[Start of Attachment]

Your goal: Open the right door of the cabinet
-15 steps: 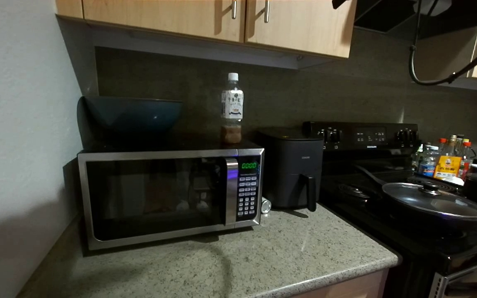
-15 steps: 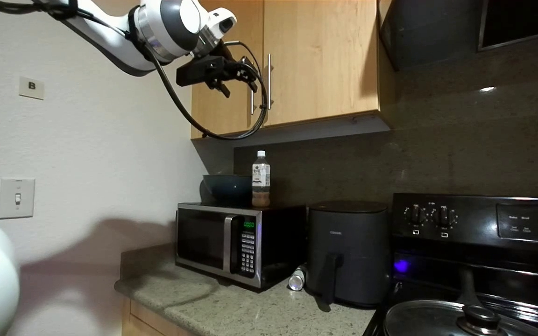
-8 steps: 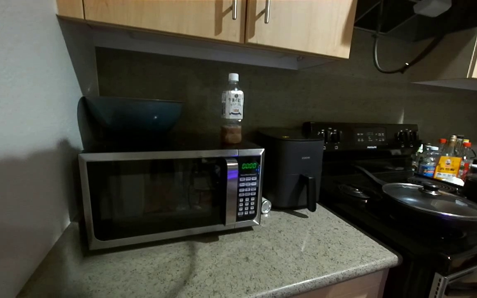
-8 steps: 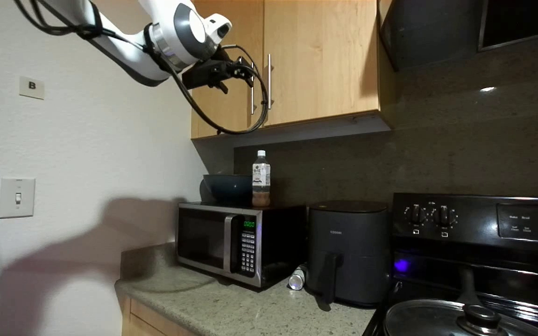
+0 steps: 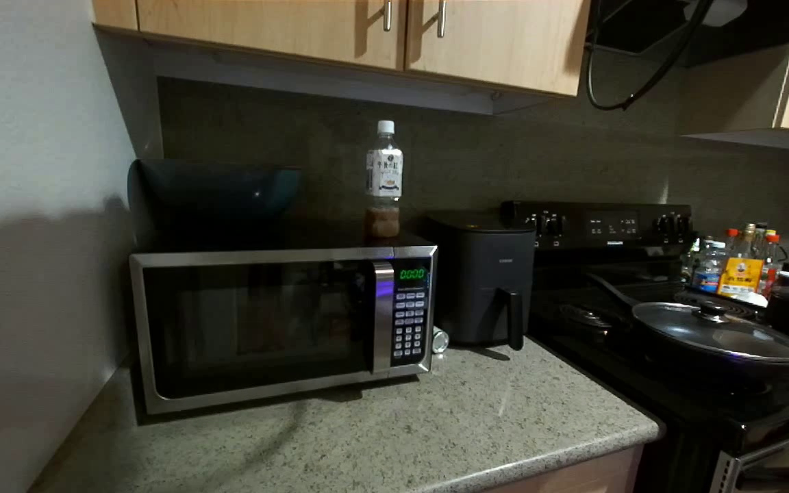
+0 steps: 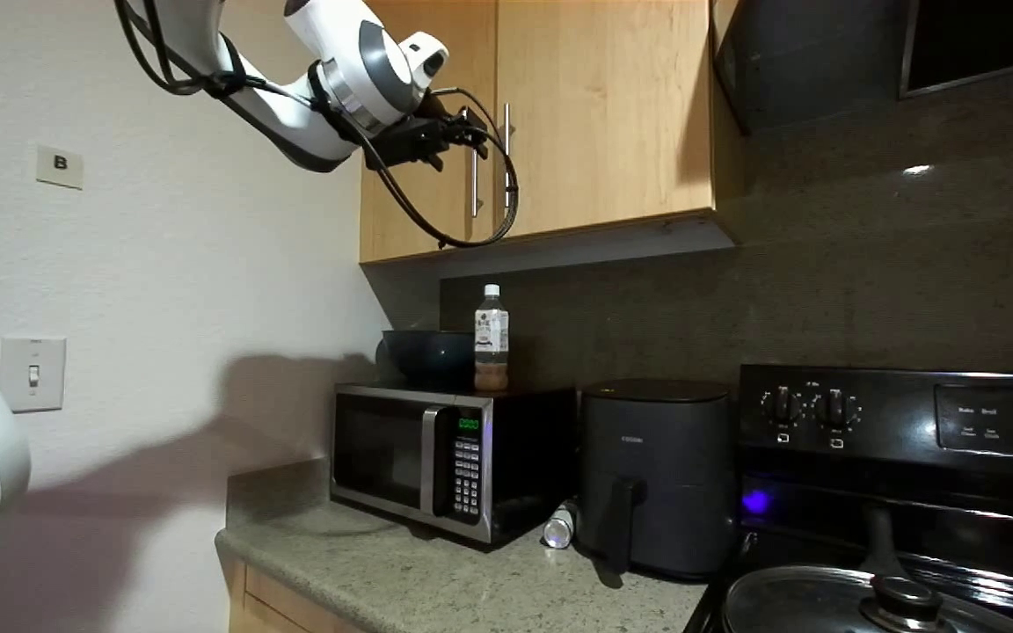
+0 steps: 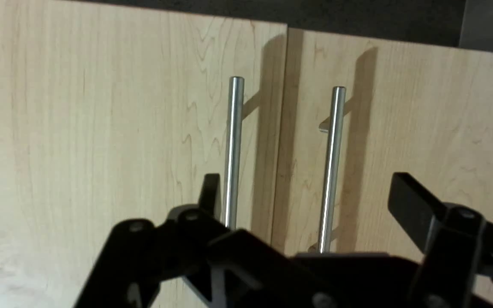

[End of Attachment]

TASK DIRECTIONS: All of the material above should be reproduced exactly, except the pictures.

RESPONSE AREA:
Your goal: Open the right door of the cabinet
-15 steps: 
-15 steps: 
-8 steps: 
-8 steps: 
+0 steps: 
+0 steps: 
+0 steps: 

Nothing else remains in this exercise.